What is being asked: Select the lines below containing the word "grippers".

Data block:
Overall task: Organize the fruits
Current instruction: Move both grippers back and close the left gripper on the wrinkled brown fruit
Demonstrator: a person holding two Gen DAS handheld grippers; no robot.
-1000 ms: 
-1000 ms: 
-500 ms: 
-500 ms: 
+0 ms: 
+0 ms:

Exercise response:
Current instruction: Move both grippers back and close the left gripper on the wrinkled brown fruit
Demonstrator: a person holding two Gen DAS handheld grippers; no robot.

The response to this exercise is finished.